(Given records)
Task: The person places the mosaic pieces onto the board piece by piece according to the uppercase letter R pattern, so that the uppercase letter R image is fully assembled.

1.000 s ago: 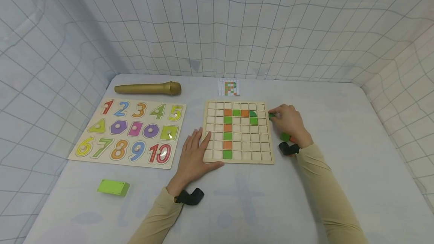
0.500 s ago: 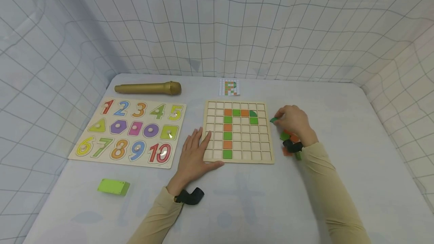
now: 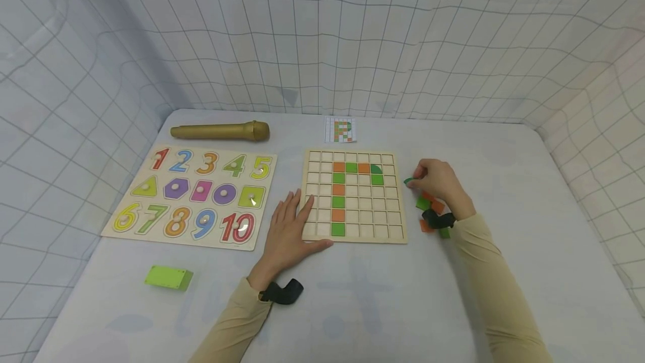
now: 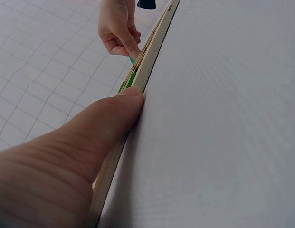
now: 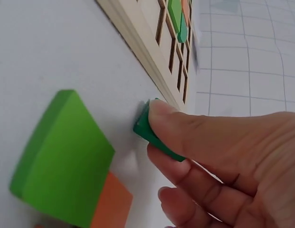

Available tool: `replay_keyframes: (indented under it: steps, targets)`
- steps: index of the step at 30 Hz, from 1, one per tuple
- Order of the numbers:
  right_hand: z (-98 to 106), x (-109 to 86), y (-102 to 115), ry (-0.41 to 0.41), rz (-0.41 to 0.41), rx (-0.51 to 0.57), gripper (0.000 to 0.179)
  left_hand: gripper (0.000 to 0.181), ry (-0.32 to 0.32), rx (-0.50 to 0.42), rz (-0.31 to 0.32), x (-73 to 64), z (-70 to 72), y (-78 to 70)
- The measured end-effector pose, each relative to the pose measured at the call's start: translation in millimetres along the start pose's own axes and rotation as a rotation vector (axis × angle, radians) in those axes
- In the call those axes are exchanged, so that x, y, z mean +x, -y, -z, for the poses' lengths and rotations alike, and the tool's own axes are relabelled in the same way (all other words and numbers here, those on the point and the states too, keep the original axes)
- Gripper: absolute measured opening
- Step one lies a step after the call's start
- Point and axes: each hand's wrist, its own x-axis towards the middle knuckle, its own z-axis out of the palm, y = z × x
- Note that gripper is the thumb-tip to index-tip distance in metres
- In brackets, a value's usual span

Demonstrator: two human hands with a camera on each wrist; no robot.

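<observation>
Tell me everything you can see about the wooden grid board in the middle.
The pale, wooden-looking, squarish grid board lies flat on the white tabletop. A plain border and thin dividers frame small square cells, most bare. Orange tiles and green tiles alternate down one column and rightward along a row, which ends in a rounded dark green piece; another green tile sits just nearer. The left hand touches its left and near edges.
</observation>
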Motion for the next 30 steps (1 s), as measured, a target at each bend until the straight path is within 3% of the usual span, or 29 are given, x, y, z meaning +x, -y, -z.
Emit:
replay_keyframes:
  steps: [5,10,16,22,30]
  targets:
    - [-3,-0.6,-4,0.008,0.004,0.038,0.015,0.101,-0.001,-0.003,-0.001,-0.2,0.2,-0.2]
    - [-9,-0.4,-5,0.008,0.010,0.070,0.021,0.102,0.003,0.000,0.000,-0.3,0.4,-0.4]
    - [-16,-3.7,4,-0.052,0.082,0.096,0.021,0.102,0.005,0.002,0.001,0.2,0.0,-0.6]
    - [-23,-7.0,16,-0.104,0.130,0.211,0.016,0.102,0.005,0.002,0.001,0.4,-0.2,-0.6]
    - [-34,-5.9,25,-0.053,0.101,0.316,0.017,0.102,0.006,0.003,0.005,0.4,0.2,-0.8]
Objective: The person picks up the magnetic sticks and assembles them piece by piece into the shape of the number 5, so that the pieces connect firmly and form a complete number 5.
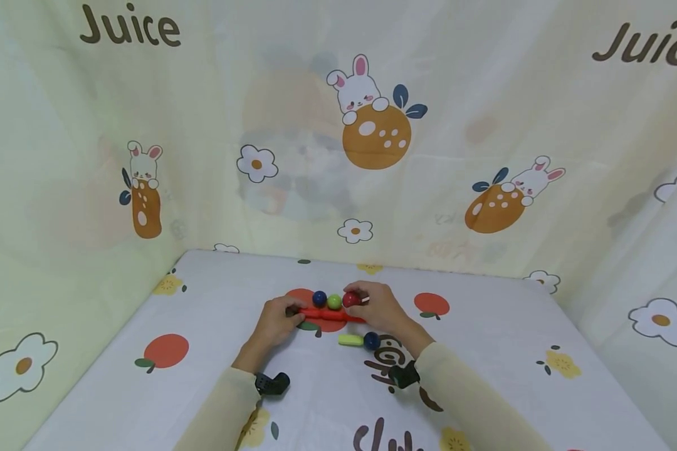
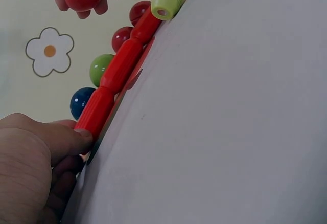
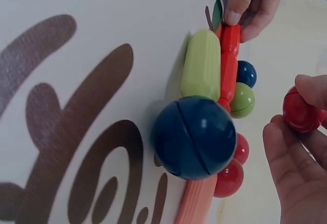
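My left hand [image 1: 276, 322] pinches the near end of a long red segmented stick [image 1: 323, 315] lying across the table between my hands. My right hand [image 1: 379, 307] holds a glossy red ball [image 3: 300, 112] between thumb and fingers, above the stick's right part. Behind the stick, a dark blue ball [image 1: 319, 299] and a lime green ball [image 1: 334, 302] sit side by side. Farther along in the left wrist view are two more red balls, a nearer red ball [image 2: 121, 38] and a farther red ball [image 2: 139, 12].
In front of the stick lies a lime green grooved piece [image 1: 350, 339], with a dark blue ball [image 1: 372, 341] at its right end. A salmon-coloured grooved stick part [image 3: 196, 203] shows beyond that ball in the right wrist view. A printed cloth [image 1: 293, 388] covers the table; a patterned curtain [image 1: 293, 213] hangs behind.
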A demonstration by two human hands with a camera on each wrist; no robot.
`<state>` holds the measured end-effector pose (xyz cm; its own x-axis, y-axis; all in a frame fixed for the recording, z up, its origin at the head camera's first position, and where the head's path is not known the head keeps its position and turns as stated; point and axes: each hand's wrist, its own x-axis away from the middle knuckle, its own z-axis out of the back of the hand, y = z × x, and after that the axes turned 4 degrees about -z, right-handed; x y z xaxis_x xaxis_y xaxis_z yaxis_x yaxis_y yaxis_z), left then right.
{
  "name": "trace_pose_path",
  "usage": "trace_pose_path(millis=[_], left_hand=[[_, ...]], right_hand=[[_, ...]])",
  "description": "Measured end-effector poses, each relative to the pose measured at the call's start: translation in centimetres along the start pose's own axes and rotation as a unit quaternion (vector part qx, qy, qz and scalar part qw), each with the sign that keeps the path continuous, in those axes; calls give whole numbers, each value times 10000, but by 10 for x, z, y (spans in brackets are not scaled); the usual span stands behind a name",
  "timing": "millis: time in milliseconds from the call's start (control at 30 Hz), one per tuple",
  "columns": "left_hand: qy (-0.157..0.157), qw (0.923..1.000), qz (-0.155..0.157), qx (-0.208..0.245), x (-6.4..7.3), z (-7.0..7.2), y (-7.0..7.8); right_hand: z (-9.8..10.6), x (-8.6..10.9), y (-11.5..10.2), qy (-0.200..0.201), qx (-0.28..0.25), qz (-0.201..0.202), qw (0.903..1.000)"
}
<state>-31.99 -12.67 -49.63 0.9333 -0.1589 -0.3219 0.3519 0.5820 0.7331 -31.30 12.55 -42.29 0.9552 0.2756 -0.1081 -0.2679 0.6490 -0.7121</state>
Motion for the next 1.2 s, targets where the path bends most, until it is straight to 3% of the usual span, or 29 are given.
trace_pose_path(millis=[567, 933, 1200], left_hand=[[-7, 10000, 5, 15, -1, 1, 0], [-28, 10000, 17, 11, 0, 0, 1], [-10, 10000, 9, 25, 1, 1, 1]], right_hand=[[-12, 9, -5, -842, 163, 123, 9962], [-19, 7, 0, -1023, 508, 375, 9928], [-21, 9, -3, -1193, 536, 268, 9910]])
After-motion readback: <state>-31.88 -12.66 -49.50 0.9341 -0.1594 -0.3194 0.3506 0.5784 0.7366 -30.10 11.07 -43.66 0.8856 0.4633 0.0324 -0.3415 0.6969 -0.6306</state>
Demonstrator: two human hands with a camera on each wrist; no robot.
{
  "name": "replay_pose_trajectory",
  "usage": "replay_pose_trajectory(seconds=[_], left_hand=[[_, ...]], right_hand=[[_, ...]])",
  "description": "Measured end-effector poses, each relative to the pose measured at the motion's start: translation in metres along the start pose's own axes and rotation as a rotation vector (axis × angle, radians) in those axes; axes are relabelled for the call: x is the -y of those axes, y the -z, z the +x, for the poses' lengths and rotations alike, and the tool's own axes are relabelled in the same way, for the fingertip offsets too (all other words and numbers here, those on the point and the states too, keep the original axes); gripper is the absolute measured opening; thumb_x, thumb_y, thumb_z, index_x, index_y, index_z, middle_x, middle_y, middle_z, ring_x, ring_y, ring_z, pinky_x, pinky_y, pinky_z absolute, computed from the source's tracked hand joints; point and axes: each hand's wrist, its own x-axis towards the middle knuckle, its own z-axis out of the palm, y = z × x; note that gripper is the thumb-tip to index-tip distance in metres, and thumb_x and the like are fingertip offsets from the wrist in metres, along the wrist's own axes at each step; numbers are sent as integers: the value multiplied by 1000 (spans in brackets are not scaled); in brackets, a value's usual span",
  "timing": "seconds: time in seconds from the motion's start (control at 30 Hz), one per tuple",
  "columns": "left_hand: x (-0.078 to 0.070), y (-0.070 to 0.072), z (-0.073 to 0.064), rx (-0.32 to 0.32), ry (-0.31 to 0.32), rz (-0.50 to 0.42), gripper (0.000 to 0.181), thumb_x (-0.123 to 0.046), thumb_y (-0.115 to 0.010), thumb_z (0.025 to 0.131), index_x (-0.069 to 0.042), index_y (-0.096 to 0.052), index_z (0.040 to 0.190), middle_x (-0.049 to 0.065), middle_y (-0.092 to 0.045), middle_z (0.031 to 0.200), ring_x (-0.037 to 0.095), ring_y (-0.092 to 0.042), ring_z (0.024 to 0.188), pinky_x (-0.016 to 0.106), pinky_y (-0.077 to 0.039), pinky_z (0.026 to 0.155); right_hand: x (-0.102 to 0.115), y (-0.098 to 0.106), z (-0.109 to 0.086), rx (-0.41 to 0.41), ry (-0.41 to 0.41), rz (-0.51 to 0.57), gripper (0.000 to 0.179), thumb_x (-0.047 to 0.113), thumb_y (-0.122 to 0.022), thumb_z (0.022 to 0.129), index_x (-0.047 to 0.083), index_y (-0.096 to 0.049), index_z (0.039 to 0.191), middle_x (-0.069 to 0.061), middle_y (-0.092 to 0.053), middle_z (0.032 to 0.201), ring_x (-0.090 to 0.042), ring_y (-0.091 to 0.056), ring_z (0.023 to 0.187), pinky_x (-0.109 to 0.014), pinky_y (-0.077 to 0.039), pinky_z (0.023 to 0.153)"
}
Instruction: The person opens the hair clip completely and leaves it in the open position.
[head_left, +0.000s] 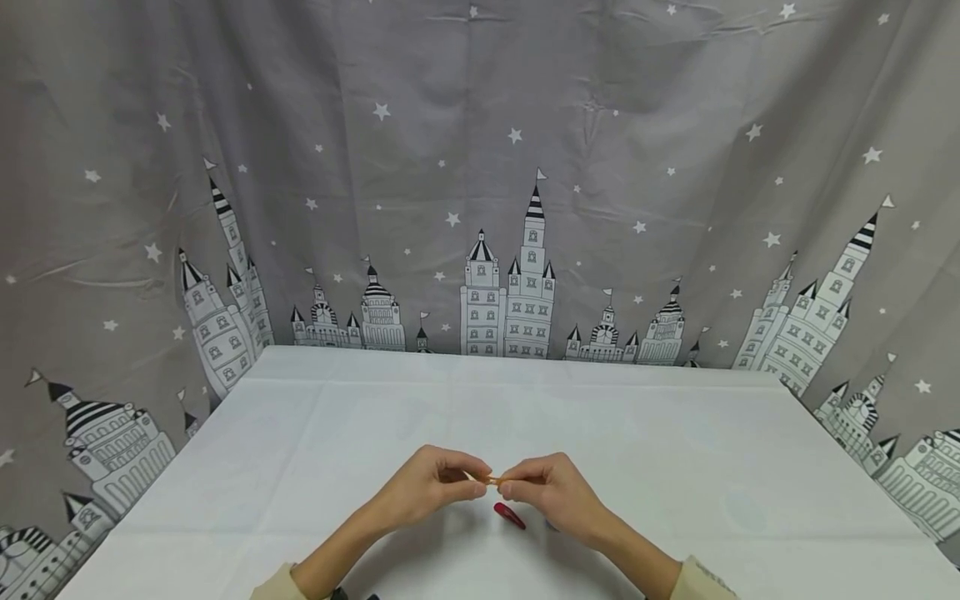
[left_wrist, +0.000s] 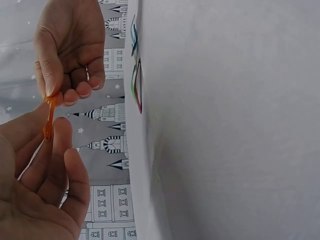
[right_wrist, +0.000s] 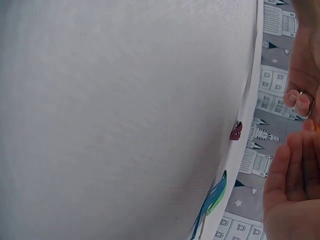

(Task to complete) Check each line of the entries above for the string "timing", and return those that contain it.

(Your solution)
  "timing": "millis: time in milliseconds from the call's start (control at 30 Hz), one per tuple",
  "timing": "seconds: time in seconds from the motion's start (control at 30 Hz), one per tuple",

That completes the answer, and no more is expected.